The just released Commonwealth Fund report comparing US Healthcare to other high-income countries ranks us last. In fact, the report says the US is such an outlier that it was excluded from the calculations of average statistics. Simply put, we spend lots more, and get way less.

This chart illustrates the failures of the US healthcare industry:

The report confirms the truth about the dismal, dysfunctional and deadly US healthcare industry. We have the worst outcomes, greatest inequity, lowest life expectancy, highest maternal mortality rate, highest medical debt, and most expensive healthcare among similar countries. Over 600,000 people in the US are officially counted as deceased due to COVID, the highest of any country, mostly elderly and disproportionately Black and brown.

Our sense of dread is compounded by rage at the injustice and inhumanity.

40% of those killed by COVID died because the US does not have a national healthcare program.

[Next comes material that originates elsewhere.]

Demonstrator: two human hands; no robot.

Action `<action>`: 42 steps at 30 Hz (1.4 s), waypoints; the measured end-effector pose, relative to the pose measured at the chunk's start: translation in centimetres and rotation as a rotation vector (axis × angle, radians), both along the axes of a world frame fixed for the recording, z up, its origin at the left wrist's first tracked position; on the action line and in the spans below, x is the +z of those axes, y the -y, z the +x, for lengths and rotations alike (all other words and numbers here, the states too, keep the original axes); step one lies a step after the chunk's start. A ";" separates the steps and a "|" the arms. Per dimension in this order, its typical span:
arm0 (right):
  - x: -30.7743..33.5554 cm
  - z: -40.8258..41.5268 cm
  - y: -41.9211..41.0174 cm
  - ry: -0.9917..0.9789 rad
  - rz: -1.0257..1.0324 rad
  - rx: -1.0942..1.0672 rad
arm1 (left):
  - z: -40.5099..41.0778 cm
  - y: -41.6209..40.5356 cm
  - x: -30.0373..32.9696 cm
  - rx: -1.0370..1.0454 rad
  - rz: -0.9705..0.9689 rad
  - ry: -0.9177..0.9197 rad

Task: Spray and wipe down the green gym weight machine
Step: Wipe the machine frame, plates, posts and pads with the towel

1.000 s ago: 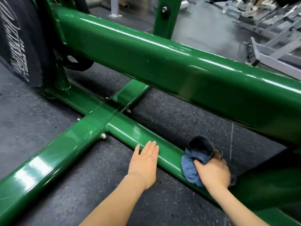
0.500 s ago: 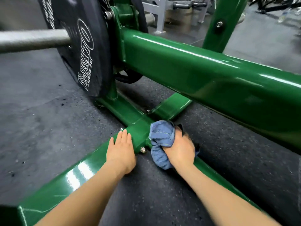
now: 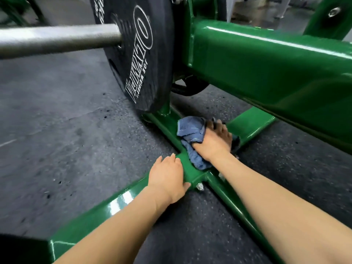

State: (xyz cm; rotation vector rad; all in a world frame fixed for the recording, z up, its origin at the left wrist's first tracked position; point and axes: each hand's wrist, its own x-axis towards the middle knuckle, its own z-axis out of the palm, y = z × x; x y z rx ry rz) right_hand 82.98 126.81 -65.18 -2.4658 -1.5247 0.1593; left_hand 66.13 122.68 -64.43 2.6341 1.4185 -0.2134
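Observation:
The green weight machine (image 3: pixel 266 61) fills the view, its floor bars meeting in a cross joint at the centre. My right hand (image 3: pixel 213 141) grips a bunched blue cloth (image 3: pixel 190 130) and presses it on the floor bar just past the joint, near the foot of the upright. My left hand (image 3: pixel 167 178) rests flat on the near floor bar (image 3: pixel 91 220) at the joint, fingers straight, thumb over the bar's side. No spray bottle is in view.
A black weight plate (image 3: pixel 139 54) hangs on a steel bar (image 3: pixel 57 39) right above and left of the cloth. The thick green beam runs overhead on the right. Grey speckled rubber floor (image 3: pixel 57 130) lies on both sides. A bolt (image 3: pixel 200 187) sticks out by the joint.
My right hand has slid the cloth along the floor bar from the right end, past the cross joint, toward the upright under the plate. My left hand followed along the bar to the joint.

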 end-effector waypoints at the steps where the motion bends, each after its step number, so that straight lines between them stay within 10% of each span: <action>1: 0.0 -0.3 0.7 -0.026 0.006 0.015 | -0.1 -0.1 0.0 0.013 -0.027 0.001; 20: 1.1 -3.6 -10.5 0.203 -0.139 0.342 | -0.3 -3.1 -0.8 0.084 -0.410 0.026; 33: 1.7 -2.5 0.6 0.150 -0.095 0.192 | -4.6 1.1 -0.2 0.177 -0.163 -0.065; 42: 0.2 -11.8 6.5 0.121 0.045 0.497 | -9.0 3.2 0.2 0.285 -0.181 -0.047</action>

What do other the effective healthcare systems have in common, which the US lacks? According to the Report:

Four features distinguish top performing countries from the United States: 1) they provide for universal coverage and remove cost barriers; 2) they invest in primary care systems to ensure that high-value services are equitably available in all communities to all people; 3) they reduce administrative burdens that divert time, efforts, and spending from health improvement efforts; and 4) they invest in social services, especially for children and working-age adults.

When we say to Governor Newsom in California and to the political leaders charged with ensuring the nation’s health – Keep The Promise: enact improved Medicare for All – those are the principles we demand.

As the healthcare industry has grown to include every facet of economic life – from finance to real estate, manufacturing and technology, insurance, and education – it now constitutes nearly 20% of the US economy, double the average of similar countries, as the Report shows. And yet, 100 million workers in the US are uninsured or under insured, 140 million people have significant medical debt. Compare those numbers to zero – which is the number of people in those categories in countries with universal healthcare systems.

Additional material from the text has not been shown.